More time passed, and Faris focused on rebuilding the company as a minority owner under Zycko. Then in January 2007, Faris’s attorney called again, telling him he had good news and bad news: “The bad news is that they are going to get you. The good news is that they aren’t coming for you now.”
It took only a few months of waiting, and on March 14, 2007, a postal inspector arrested Faris, his first cousin (who had been InterLink’s CEO), and two other employees. He placed them in handcuffs and drove them to St. Paul, where they were charged with mail and wire fraud and conspiracy to commit money laundering.
“I was cited my Miranda rights, photographed, fingerprinted, strip-searched, and put in a solitary cell,” Faris said. “I thought: My life is over.”
They were released later that day and Faris began a long and expensive legal battle that eventually resulted in him pleading guilty and negotiating an agreement that included testifying against his cousin during his trial. (The other two employees also pled guilty and negotiated plea agreements, while his cousin maintained his innocence and was eventually exonerated.)
The trial was held in December 2008. Faris then waited another seven months to receive his sentence, which was for one year and one day beginning July 31, 2009. His wife and two sons drove him to Duluth, where he spent nearly nine months in a prison camp alongside 924 other inmates, most of whom were serving time for drug-related crimes and grand theft. According to Faris, less than 10 percent of the inmates had committed white-collar crimes.
As I listened to Faris’s story, I kept thinking : He looks like all the other business executives having lunch around us. Why did this happen to him? What separated him from the rest of us who are confronted with ethical dilemmas all the time and make different decisions?
“Underlying it all was greed and arrogance,” Faris said. “I learned that you cannot harbor resentment and take it into your own hands. We premeditatedly lied and took advantage of the situation. Arrogance and greed, combined with rationalization, is a destructive combination.”
Faris describes his journey in phases. “After the indictment, for about 15 months I was in what I call phase one, which was total denial. I was arrogant and self-centered, and was rationalizing my behavior. Phase two was a few-month period when I started confronting the truth: Did I benefit from this? Did I orchestrate it? I became receptive to advice from my wife and pastor.

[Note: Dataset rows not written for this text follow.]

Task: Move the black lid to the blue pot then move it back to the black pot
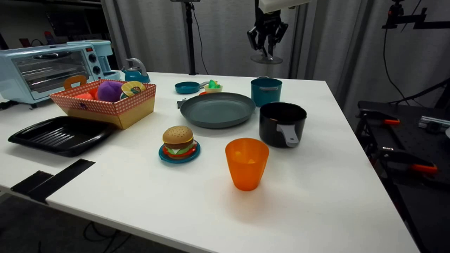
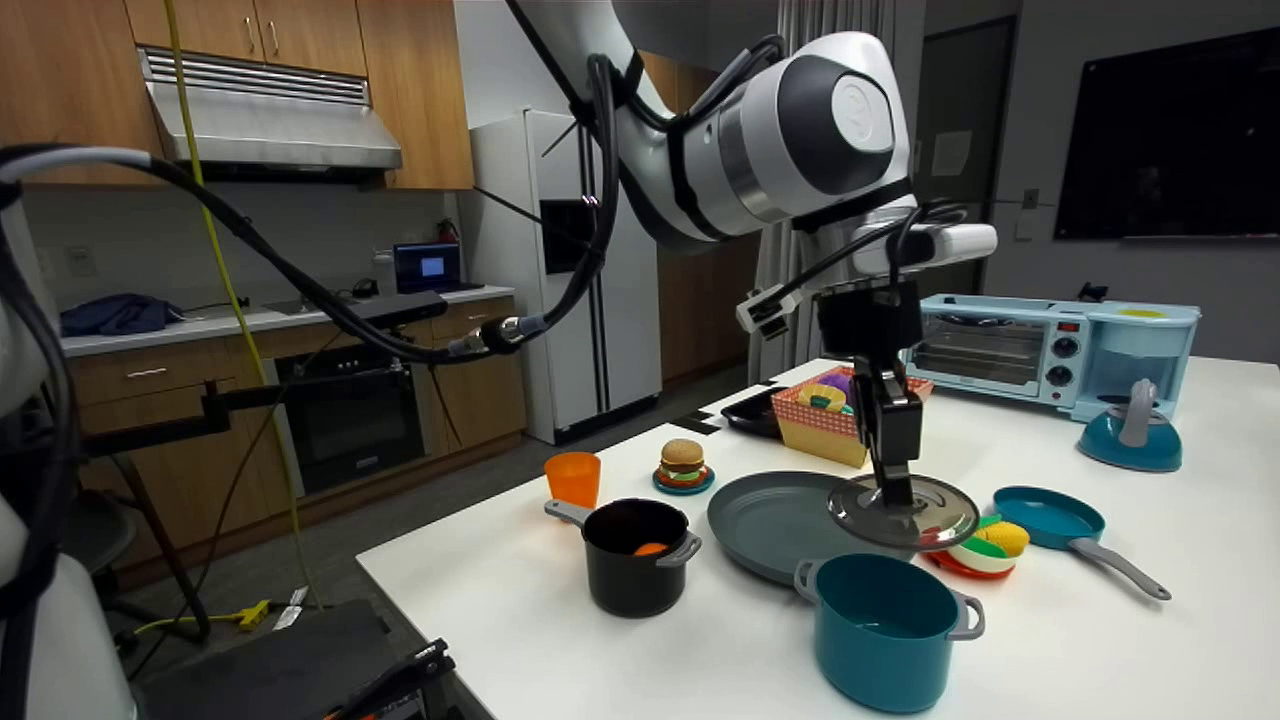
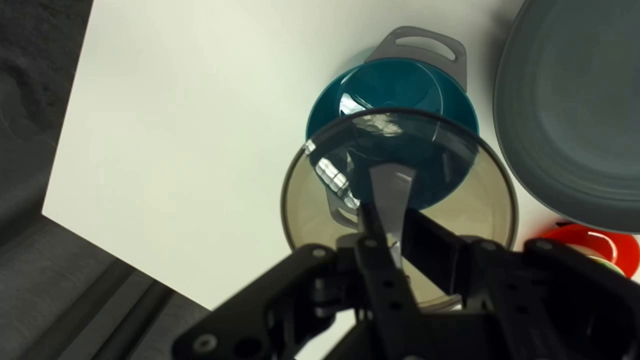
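The black lid [image 2: 955, 515], a see-through smoky disc with a grey handle, hangs in the air. My gripper [image 3: 387, 225] is shut on that handle, which shows between the fingers in the wrist view. Below the lid stands the blue pot [image 2: 885, 640], open-topped with grey side handles; a gap separates the two in an exterior view [image 1: 266, 95]. Seen from the wrist, the lid [image 3: 305, 215] overlaps only part of the pot's mouth [image 3: 395, 82]. The black pot [image 1: 277, 128] stands uncovered on the table, with something orange inside. It is out of the wrist view.
A large grey plate [image 1: 218, 109] lies beside both pots. The orange cup [image 1: 246, 165] stands close to the black pot. Toy food in a bowl [image 2: 985, 550] and a shallow teal pan [image 2: 1048, 515] lie near the blue pot. A burger [image 1: 178, 140] and basket [image 1: 137, 109] are farther off.
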### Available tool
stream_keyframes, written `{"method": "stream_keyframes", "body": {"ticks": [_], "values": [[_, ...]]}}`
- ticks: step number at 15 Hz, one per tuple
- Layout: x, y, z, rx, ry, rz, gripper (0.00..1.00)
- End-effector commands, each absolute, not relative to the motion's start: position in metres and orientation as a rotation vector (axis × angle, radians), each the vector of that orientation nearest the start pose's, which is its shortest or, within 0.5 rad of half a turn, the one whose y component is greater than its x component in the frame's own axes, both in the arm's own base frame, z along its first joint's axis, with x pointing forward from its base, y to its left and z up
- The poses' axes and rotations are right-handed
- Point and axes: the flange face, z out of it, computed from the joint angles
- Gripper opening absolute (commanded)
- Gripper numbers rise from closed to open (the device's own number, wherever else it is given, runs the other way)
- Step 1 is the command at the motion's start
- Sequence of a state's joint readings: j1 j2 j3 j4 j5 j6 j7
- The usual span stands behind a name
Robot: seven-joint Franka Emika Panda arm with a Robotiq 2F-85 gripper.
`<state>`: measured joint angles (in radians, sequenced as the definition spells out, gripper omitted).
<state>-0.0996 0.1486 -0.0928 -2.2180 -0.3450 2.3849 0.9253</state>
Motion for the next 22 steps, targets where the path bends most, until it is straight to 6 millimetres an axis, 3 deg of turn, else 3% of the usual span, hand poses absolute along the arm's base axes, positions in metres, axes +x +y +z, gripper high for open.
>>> {"method": "stream_keyframes", "body": {"ticks": [1,15,16,22], "values": [[0.536,-0.107,0.312,-3.056,1.412,-0.178,0.18],[0.535,-0.106,0.311,-3.058,1.409,-0.175,0.18],[0.535,-0.106,0.311,-3.058,1.409,-0.175,0.04],[0.536,-0.103,0.294,-3.062,1.395,-0.134,0.04]]}}
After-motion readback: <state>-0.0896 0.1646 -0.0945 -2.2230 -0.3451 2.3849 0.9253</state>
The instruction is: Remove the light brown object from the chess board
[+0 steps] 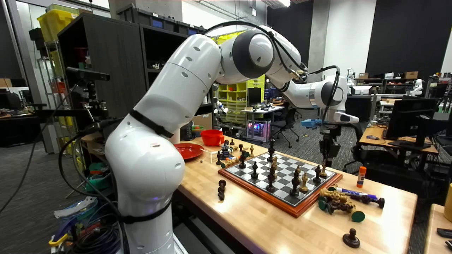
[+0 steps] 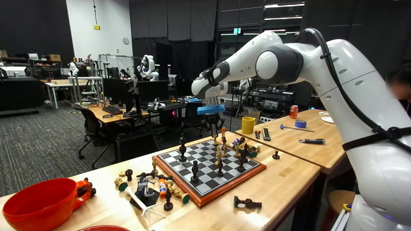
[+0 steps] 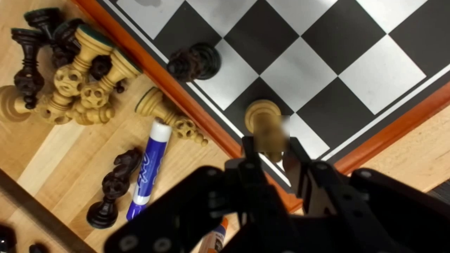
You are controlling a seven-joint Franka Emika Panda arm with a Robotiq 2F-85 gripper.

Then phase three, in July 2008, I embraced the truth. It was total surrender, and after I worked out the plea agreement, I actually felt a sense of total release. I wasn’t angry anymore but finally felt some grace and humility.”
Faris told me that the most impactful question he asks corporate executives is: “What kind of legacy do you want to leave for your kids?” He is now giving speeches and workshops on accountability, honesty, and integrity and how they should be at the core of individual and corporate behavior.
We finished our lunch, shook hands, and went our separate ways, though I think my personal mission to improve corporate ethics was more meaningful after hearing about my new friend’s journey. I felt grateful for the opportunity to learn from Mark’s mistake and hope he will have the opportunity to tell his story many times. When I left the office later that day, I was even more thankful for having my family, my business, and my home.